Autotrasporto, sospeso il fermo del 25 maggio. Tomassini (Cna): «Dal confronto col Governo prime risposte per le imprese»

IL PRESIDENTE di Cna Fermo e vicepresidente nazionale di Cna Fita: «Resta ora fondamentale monitorare la concreta attuazione degli impegni assunti perché le imprese continuano a operare in una situazione molto complessa, caratterizzata da costi elevati, margini ridotti e forti criticità operative»

Emiliano Tomassini

di redazione CF

Autotrasporto, sospeso il fermo del 25 maggio. A spiegare le motivazioni dello stop, il presidente di Cna Fermo e vicepresidente nazionale di Cna Fita, Emiliano Tomassini.

«Dal confronto con il Governo sono arrivate aperture importanti sui temi che il settore aveva posto con forza nelle ultime settimane. Per senso di responsabilità verso le imprese e l’intero sistema produttivo è stata quindi assunta la decisione di sospendere il fermo nazionale dei servizi» Così, appunto, il presidente di Cna Fermo e vicepresidente nazionale di Cna Fita, Emiliano Tomassini, commenta l’esito positivo del tavolo che si è svolto ieri a Palazzo Chigi tra il Governo e Unatras, il coordinamento nazionale delle associazioni dell’autotrasporto di cui fa parte Cna Fita.

L’intesa raggiunta ha portato alla sospensione del fermo nazionale dell’autotrasporto previsto dal 25 al 29 maggio, dopo settimane di forte tensione legate all’aumento eccezionale dei costi operativi e del carburante. «Le imprese chiedevano risposte immediate e dal tavolo sono arrivati segnali ritenuti sufficienti per proseguire il confronto senza ricorrere alla mobilitazione – prosegue TomassiniÈ un risultato che conferma l’importanza della compattezza del settore e del dialogo istituzionale».

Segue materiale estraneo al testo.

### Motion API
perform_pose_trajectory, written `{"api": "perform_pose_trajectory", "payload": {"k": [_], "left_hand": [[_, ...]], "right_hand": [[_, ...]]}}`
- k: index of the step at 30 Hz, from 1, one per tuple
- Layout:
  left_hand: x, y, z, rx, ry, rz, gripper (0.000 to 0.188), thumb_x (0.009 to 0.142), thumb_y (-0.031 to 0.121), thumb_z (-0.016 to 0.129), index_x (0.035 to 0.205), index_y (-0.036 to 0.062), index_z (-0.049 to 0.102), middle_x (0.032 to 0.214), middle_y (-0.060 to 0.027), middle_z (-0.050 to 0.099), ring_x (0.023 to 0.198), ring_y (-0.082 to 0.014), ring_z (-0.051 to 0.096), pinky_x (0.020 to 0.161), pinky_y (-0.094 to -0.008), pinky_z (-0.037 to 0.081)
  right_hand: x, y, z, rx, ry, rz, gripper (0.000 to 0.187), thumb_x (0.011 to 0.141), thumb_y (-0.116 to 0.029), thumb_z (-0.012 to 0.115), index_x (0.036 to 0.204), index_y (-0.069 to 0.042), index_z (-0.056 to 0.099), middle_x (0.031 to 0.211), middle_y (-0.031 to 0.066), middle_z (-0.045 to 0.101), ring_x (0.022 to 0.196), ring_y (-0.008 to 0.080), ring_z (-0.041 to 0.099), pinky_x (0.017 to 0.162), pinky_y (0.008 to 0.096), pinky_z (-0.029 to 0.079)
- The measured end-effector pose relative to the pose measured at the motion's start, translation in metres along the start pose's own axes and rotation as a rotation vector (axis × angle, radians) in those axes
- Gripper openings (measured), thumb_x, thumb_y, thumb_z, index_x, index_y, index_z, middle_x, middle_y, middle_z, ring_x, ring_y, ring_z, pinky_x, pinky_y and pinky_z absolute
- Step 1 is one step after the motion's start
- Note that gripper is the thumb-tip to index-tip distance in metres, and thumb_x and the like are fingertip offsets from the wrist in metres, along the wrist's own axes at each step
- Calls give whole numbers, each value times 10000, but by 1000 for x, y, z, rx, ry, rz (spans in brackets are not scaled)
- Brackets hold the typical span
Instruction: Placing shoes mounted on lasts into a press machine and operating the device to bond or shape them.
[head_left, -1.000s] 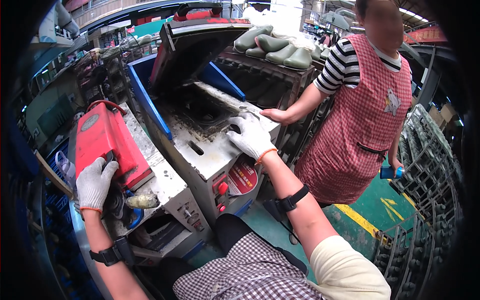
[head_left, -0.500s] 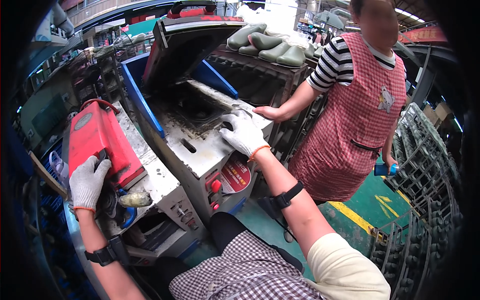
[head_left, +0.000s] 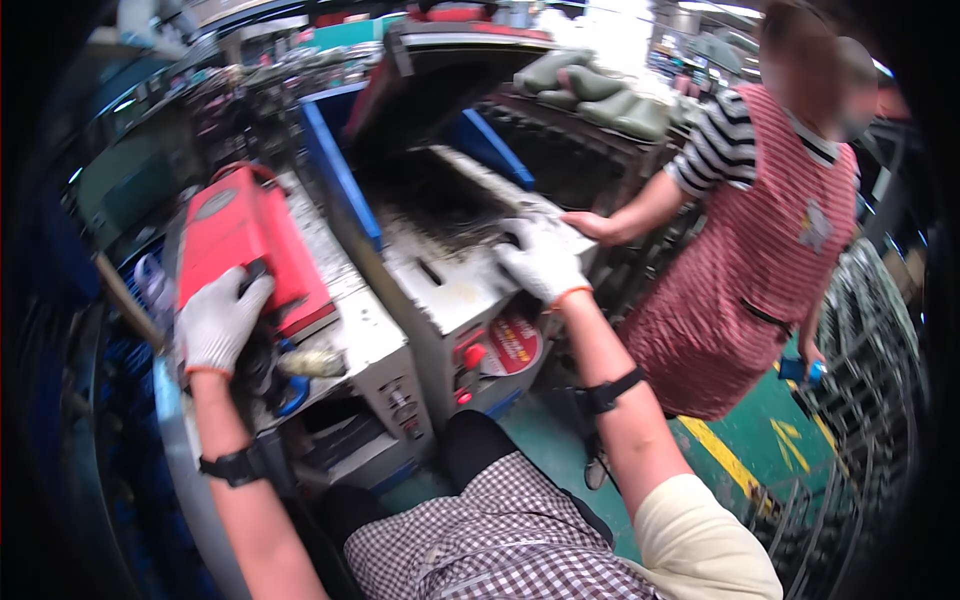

«Nel corso dell’incontro il Governo ha accolto alcune delle principali richieste avanzate dal comparto: credito d’imposta da circa 300 milioni di euro per le imprese dell’autotrasporto;  compensazione del rimborso accise trimestrale entro 30 giorni dalla presentazione della domanda; possibilità di dilazionare il pagamento delle imposte. Le misure saranno inserite nel decreto-legge in approvazione da parte del Consiglio dei Ministri» prosegue Tomassini. 

Cna Fermo sottolinea inoltre come sia stata «condivisa l’attivazione di un tavolo permanente presso il Ministero delle Infrastrutture e dei Trasporti per affrontare le principali questioni tecnico-normative del comparto, insieme alla ricostituzione della Consulta generale dell’autotrasporto e della logistica».

«Resta ora fondamentale monitorare la concreta attuazione degli impegni assunti – conclude Tomassini – perché le imprese continuano a operare in una situazione molto complessa, caratterizzata da costi elevati, margini ridotti e forti criticità operative».

Oggi, sabato 23 maggio, si riuniranno la presidenza regionale Fita e le articolazioni territoriali per analizzare l’esito del confronto con il Governo e fare il punto sulla situazione del comparto.